Sen. Bernie Sanders and Ocasio-Cortez have aligned themselves with Stephanie Kelton, an economist who advocates that the government shouldn't be required to balance the budget - a concept known as Modern Monetary Theory.
The freshman congresswoman has argued that the coronavirus pandemic and economic crisis have "taken all of these slow moving crises that we have already been experiencing in the United States and basically pressed fast forward on every single one." She's pushing for significant increases in government spending to fund programs like Medicare for All, a federal jobs guarantee, and clean energy investments.

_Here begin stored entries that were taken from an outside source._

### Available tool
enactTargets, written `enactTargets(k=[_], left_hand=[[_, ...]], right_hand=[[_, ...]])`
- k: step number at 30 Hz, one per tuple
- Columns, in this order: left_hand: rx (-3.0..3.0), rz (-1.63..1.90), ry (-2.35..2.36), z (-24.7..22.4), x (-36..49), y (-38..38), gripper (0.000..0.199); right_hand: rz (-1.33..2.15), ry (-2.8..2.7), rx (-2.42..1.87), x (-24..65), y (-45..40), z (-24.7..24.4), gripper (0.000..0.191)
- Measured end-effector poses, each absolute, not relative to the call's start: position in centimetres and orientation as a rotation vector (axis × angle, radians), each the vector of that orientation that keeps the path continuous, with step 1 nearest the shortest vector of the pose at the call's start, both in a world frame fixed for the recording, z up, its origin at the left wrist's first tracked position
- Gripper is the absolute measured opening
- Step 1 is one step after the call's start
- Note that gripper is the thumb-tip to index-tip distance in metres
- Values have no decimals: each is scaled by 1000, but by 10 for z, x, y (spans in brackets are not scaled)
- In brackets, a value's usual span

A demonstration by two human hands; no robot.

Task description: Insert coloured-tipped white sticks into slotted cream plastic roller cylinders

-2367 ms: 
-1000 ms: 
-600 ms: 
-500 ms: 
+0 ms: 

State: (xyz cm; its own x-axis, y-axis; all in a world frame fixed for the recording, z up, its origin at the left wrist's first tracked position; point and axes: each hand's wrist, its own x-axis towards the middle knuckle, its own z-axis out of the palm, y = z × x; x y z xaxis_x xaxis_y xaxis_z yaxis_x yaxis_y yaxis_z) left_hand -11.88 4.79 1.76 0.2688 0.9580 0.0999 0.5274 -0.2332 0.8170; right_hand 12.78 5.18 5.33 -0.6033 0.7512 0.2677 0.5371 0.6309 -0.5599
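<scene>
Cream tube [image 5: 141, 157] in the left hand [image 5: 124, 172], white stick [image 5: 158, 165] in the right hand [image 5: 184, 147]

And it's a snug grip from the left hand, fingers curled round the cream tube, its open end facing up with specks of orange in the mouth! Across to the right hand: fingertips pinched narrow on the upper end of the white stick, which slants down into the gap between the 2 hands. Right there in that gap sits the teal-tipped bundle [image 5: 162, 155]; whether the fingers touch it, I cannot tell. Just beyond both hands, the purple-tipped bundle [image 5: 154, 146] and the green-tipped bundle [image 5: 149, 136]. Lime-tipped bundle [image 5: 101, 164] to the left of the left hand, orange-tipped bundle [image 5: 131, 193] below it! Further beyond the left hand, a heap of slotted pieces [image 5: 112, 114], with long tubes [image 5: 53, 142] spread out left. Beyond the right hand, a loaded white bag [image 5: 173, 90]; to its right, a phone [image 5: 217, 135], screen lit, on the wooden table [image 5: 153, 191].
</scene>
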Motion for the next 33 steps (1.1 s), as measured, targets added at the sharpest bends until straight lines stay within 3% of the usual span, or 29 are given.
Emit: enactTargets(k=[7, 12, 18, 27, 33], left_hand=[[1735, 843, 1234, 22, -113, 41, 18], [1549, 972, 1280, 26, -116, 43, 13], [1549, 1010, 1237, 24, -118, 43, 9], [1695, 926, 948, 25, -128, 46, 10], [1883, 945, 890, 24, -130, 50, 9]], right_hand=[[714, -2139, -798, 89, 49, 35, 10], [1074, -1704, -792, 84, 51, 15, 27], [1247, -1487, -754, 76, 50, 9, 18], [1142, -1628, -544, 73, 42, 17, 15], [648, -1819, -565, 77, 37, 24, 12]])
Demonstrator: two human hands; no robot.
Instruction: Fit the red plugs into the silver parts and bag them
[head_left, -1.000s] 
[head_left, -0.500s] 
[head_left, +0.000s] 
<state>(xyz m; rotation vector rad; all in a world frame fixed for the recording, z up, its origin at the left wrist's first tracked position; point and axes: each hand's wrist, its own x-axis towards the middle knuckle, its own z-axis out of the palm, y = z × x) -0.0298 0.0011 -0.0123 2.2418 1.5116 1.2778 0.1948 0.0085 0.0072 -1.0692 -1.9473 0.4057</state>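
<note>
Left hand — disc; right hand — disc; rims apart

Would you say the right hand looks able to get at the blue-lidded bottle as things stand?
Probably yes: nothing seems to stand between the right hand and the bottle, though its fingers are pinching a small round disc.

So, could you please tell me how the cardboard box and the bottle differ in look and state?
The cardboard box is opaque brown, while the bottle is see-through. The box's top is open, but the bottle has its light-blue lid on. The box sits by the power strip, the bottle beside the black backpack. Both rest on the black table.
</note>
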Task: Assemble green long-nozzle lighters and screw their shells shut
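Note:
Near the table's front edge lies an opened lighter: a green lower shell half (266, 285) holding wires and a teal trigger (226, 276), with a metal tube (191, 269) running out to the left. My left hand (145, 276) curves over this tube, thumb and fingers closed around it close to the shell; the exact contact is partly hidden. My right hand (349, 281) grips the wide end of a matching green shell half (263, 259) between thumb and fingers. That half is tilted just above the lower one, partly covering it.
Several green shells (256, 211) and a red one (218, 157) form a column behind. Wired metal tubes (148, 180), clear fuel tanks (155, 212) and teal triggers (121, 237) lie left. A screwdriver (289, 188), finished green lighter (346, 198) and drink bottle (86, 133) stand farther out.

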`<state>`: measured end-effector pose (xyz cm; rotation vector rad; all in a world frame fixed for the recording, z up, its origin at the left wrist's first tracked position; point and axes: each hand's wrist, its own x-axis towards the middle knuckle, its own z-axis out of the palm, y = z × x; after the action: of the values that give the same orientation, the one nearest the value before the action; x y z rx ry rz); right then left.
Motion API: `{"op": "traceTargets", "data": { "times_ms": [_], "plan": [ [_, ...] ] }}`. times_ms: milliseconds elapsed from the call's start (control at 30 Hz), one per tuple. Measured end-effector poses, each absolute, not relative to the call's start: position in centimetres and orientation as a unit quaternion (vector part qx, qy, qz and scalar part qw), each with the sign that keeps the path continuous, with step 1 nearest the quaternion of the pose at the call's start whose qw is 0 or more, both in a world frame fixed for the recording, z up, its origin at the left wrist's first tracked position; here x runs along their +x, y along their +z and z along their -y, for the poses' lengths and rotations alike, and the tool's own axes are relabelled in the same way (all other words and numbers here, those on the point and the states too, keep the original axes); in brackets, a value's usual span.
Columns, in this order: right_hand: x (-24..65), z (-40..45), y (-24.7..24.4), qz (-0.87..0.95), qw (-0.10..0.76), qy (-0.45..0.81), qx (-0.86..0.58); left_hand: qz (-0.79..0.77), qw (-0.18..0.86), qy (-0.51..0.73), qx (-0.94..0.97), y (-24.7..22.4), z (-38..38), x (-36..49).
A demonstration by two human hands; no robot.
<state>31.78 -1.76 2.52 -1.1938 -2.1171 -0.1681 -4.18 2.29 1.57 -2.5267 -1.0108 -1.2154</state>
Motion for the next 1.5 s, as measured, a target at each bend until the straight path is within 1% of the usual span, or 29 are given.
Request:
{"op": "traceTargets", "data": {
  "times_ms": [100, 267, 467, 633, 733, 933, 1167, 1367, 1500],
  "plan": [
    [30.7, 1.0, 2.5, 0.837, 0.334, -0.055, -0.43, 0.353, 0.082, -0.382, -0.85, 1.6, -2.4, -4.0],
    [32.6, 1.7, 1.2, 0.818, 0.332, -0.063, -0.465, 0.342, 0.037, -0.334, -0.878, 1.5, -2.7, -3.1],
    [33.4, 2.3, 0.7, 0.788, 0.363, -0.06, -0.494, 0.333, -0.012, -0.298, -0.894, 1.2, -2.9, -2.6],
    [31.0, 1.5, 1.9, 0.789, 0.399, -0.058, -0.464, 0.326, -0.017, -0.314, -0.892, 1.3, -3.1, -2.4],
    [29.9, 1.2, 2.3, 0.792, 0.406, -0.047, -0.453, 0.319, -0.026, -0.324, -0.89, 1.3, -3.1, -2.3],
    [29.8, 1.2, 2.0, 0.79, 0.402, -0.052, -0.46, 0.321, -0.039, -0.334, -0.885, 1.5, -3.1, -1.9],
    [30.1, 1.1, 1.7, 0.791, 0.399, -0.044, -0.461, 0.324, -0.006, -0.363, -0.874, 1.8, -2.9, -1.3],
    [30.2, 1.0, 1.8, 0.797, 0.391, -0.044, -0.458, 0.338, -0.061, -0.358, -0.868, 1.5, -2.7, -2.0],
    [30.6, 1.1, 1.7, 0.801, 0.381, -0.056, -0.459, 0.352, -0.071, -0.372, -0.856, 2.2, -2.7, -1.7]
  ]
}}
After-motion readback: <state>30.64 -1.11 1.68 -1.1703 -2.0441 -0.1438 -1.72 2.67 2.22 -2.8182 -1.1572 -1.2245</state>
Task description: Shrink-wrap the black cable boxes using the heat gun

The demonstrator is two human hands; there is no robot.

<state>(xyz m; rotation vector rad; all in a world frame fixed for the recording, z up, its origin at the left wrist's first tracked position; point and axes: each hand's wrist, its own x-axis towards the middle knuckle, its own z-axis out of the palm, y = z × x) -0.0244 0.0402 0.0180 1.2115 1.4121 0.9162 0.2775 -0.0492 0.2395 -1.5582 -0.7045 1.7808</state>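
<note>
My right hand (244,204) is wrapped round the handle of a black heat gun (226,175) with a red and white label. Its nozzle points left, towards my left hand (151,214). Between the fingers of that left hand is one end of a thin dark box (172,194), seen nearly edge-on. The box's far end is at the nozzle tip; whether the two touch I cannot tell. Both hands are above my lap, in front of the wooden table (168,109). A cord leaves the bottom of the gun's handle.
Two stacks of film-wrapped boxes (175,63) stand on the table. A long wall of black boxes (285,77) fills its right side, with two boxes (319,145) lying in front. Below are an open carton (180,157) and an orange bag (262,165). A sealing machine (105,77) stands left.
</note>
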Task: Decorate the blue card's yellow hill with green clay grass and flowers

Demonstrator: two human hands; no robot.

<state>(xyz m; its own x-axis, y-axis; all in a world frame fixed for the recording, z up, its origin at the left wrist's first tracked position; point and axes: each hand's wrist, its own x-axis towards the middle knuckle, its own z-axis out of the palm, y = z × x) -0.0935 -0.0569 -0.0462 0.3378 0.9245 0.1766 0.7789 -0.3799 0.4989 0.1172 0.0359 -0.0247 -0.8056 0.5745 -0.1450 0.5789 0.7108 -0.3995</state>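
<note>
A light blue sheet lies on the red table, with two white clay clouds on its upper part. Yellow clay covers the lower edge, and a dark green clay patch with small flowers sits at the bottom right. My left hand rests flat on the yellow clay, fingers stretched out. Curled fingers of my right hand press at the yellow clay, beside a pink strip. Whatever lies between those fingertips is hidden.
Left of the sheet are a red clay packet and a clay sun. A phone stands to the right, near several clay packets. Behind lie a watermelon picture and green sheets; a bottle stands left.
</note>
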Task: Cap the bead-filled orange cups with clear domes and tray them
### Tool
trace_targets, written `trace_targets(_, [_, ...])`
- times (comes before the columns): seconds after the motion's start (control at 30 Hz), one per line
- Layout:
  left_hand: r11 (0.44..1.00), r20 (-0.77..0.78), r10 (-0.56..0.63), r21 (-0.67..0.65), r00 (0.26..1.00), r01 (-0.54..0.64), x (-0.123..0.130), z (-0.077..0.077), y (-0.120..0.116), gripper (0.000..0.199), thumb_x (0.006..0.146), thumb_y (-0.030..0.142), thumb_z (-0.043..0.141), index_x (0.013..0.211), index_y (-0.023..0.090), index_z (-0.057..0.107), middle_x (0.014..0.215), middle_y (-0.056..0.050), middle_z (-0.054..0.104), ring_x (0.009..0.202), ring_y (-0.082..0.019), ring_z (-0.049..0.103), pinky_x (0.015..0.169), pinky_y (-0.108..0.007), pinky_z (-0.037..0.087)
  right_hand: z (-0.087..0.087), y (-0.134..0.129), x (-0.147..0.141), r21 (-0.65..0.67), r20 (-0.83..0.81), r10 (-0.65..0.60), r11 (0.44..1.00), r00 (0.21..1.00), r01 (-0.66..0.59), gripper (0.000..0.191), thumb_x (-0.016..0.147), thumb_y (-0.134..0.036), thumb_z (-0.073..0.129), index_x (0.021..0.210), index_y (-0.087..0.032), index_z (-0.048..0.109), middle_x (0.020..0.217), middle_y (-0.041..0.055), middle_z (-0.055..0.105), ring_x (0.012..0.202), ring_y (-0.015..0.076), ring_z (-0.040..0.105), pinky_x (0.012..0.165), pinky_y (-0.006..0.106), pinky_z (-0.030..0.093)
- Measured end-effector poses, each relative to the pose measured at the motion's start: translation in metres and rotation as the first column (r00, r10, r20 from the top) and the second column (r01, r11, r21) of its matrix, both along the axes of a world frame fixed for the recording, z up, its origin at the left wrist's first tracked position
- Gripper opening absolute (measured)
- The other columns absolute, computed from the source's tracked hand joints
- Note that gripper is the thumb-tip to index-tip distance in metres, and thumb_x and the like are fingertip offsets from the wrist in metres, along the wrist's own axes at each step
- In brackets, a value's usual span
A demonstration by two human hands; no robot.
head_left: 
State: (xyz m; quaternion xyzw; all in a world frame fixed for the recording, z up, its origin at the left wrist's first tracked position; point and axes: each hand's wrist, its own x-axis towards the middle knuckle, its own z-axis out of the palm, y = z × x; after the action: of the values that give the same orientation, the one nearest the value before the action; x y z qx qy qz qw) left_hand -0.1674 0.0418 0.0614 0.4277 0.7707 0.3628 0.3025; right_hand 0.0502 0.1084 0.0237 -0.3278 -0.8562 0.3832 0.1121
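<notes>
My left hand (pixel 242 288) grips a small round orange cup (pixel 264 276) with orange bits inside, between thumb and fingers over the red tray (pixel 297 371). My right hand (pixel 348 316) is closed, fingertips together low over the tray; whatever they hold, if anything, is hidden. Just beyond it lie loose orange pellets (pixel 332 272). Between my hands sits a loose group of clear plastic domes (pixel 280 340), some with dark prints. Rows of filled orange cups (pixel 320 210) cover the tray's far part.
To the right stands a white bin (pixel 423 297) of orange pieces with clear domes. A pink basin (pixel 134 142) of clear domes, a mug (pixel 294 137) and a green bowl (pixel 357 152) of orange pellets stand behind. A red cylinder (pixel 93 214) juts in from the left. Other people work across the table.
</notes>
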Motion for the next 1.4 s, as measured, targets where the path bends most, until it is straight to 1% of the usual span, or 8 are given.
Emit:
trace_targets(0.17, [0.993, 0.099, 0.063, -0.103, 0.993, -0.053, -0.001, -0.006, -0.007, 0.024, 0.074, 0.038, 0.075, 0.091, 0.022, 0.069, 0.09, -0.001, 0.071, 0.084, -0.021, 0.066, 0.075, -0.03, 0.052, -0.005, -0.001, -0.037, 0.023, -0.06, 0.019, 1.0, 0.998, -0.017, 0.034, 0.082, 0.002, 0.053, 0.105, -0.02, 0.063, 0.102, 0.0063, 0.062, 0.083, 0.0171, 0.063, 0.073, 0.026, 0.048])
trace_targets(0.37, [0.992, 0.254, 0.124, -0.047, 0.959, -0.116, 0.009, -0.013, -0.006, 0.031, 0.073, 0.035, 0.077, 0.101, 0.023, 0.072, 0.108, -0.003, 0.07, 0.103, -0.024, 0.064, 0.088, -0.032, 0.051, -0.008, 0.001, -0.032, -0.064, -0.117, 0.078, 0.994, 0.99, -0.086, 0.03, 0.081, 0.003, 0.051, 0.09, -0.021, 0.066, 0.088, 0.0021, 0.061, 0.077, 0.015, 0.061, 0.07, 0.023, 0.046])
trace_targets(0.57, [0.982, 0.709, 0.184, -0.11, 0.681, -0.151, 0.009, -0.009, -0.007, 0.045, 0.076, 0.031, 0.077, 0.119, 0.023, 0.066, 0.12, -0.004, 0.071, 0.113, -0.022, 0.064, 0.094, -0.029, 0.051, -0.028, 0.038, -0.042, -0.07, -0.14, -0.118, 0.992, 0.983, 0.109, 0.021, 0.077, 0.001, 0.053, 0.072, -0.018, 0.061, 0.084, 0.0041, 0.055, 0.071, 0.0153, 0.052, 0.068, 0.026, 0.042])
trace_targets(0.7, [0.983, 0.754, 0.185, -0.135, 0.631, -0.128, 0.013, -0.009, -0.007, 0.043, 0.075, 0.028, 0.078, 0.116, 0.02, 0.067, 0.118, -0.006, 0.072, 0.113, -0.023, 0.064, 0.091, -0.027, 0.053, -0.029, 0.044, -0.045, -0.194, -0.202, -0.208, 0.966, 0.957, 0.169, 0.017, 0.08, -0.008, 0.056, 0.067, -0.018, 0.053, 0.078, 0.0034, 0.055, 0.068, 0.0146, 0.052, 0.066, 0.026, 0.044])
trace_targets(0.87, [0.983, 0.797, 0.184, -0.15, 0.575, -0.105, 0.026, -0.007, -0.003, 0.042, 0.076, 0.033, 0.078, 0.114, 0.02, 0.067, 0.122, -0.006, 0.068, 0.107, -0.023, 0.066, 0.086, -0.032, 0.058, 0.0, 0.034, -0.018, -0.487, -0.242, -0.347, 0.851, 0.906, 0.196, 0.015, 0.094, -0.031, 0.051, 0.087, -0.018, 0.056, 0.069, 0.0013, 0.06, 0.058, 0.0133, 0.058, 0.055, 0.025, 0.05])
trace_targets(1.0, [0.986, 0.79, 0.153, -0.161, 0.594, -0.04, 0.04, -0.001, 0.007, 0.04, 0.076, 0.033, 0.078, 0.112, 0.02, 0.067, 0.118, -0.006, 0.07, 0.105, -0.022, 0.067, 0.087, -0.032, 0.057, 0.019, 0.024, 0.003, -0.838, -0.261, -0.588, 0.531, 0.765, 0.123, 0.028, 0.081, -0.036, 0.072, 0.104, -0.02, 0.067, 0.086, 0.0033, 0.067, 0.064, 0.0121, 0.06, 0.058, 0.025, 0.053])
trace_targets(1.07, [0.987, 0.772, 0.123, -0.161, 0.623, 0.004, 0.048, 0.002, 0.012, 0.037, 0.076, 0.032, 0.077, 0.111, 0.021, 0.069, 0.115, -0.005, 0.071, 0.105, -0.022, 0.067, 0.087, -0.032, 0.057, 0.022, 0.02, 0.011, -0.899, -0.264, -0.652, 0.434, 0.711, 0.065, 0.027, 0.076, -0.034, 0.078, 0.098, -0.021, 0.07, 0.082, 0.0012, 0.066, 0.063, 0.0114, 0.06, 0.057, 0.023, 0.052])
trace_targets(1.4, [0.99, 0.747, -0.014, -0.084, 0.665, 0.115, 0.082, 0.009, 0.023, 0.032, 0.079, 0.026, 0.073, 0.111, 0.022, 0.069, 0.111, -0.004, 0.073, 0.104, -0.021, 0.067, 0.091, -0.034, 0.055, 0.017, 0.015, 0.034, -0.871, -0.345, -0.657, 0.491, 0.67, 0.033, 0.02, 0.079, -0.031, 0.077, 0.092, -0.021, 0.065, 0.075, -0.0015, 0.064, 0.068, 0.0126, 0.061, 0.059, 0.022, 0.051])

Many economists say the US should spend what is necessary to pull its economy out of the coronavirus recession without worrying about the deficit. They cite the cheap cost of borrowing and low inflation.
Dean Baker, a senior economist at the left-leaning Center for Economic and Policy Research, said Kaufman was "wrong big time."
"The idea that we would not address pressing needs, like climate change, child care, and health care because we are concerned about the debt burden is close to crazy," Baker wrote in a blog post. "As long as the economy is not near its capacity, there is zero reason not to spend to address these priorities, and even when it does approach its capacity, we can impose higher taxes on the economy's big winners over the last four decades."
The federal government has racked up at least $4.7 trillion in new debt under Trump, according to the Committee for a Responsible Federal Budget. A substantial portion came from the 2017 tax cuts, and the figure doesn't include nearly $3.5 trillion in emergency coronavirus spending approved by Congress so far.
Biden has unveiled an economic agenda that would raise $4 trillion in new revenue over a decade, the Tax Policy Center said in an analysis. Much of the new federal funding would come from ramping up taxes on the wealthiest Americans and businesses. Among the measures Biden seeks is a partial repeal of President Donald Trump's tax cuts.